» YOUR INSTRUCTIONS: Would you return each entry exactly as written, omitting any pictures?

[Data records]
........
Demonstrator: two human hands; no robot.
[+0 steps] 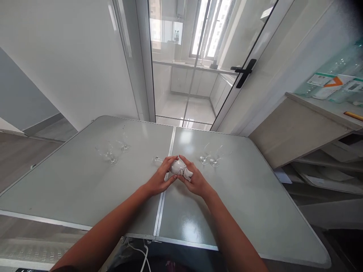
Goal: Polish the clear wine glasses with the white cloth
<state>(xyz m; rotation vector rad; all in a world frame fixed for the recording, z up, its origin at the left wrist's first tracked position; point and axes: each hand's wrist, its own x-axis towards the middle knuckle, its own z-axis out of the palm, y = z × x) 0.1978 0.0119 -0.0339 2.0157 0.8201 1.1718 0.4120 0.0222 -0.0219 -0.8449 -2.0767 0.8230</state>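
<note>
A clear stemmed wine glass lies sideways in my hands above the table's middle seam, its round foot pointing left. My left hand is closed around the bowl near the stem. At the rim end, my right hand grips a crumpled white cloth, part of which shows white inside the bowl. Both hands' fingertips nearly meet over the glass. Beyond my right hand, two stemmed glasses stand close together, one glass left of the other glass.
More clear glasses stand at the left of the grey-green table; their outlines are faint. A glass door with a black handle is behind the table. Shelves with plastic bottles adjoin the right side. White cables hang at the front edge.
</note>
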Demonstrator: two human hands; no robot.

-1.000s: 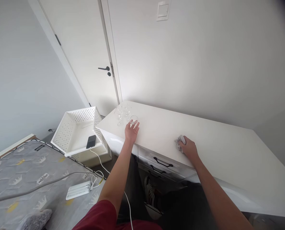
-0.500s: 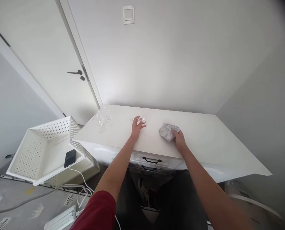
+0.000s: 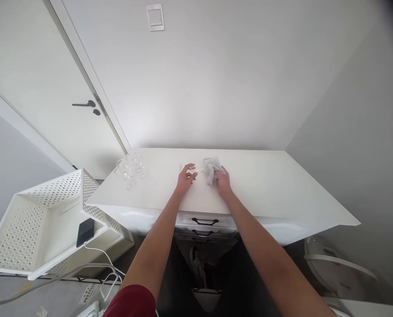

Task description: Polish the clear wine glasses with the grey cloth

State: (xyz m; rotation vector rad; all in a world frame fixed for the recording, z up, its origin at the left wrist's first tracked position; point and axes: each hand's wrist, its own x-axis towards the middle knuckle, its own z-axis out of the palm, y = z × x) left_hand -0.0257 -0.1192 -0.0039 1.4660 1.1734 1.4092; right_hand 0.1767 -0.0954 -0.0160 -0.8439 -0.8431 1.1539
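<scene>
My left hand is closed around a small clear stemmed glass, held on its side just above the white cabinet top. A crumpled light grey cloth is gripped in my right hand. The cloth is up against the right end of the glass, so that end is hidden. Some blur is on the cloth. Several similar clear glasses are grouped at the left end of the cabinet top.
A white perforated basket stands left of the cabinet, with a phone on its edge and a white cable running from it. Drawers with black handles face me. Behind are a wall and a door.
My right hand has moved left with the cloth, bringing it against the glass. My left hand still holds the glass. The whole view has shifted slightly.
</scene>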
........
» ANSWER FOR THIS EXERCISE:
Demonstrator: two human hands; no robot.
[+0 steps] 
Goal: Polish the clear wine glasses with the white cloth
<state>(xyz m; rotation vector rad; all in a world frame fixed for the recording, z up, its origin at the left wrist's first tracked position; point and axes: each hand's wrist, its own x-axis towards the middle knuckle, its own z-axis out of the palm, y = z × x) 0.1978 0.0119 -0.0339 2.0157 0.8201 1.1718 0.4120 0.0222 -0.0219 -0.8449 -2.0767 0.8230</state>
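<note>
A clear stemmed wine glass lies sideways in my hands above the table's middle seam, its round foot pointing left. My left hand is closed around the bowl near the stem. At the rim end, my right hand grips a crumpled white cloth, part of which shows white inside the bowl. Both hands' fingertips nearly meet over the glass. Beyond my right hand, two stemmed glasses stand close together, one glass left of the other glass.
More clear glasses stand at the left of the grey-green table; their outlines are faint. A glass door with a black handle is behind the table. Shelves with plastic bottles adjoin the right side. White cables hang at the front edge.
</note>
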Demonstrator: two human hands; no robot.

-1.000s: 
-0.500s: 
+0.000s: 

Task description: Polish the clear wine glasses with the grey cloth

State: (xyz m; rotation vector rad; all in a world frame fixed for the recording, z up, its origin at the left wrist's first tracked position; point and axes: each hand's wrist, its own x-axis towards the middle knuckle, its own z-axis out of the palm, y = z × x) left_hand -0.0257 -0.1192 -0.0039 1.4660 1.1734 1.4092; right_hand 0.1767 -0.0954 -0.0160 -0.8439 -0.8431 1.1539
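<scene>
My left hand is closed around a small clear stemmed glass, held on its side just above the white cabinet top. A crumpled light grey cloth is gripped in my right hand. The cloth is up against the right end of the glass, so that end is hidden. Some blur is on the cloth. Several similar clear glasses are grouped at the left end of the cabinet top.
A white perforated basket stands left of the cabinet, with a phone on its edge and a white cable running from it. Drawers with black handles face me. Behind are a wall and a door.
My right hand has moved left with the cloth, bringing it against the glass. My left hand still holds the glass. The whole view has shifted slightly.
</scene>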

This completes the answer.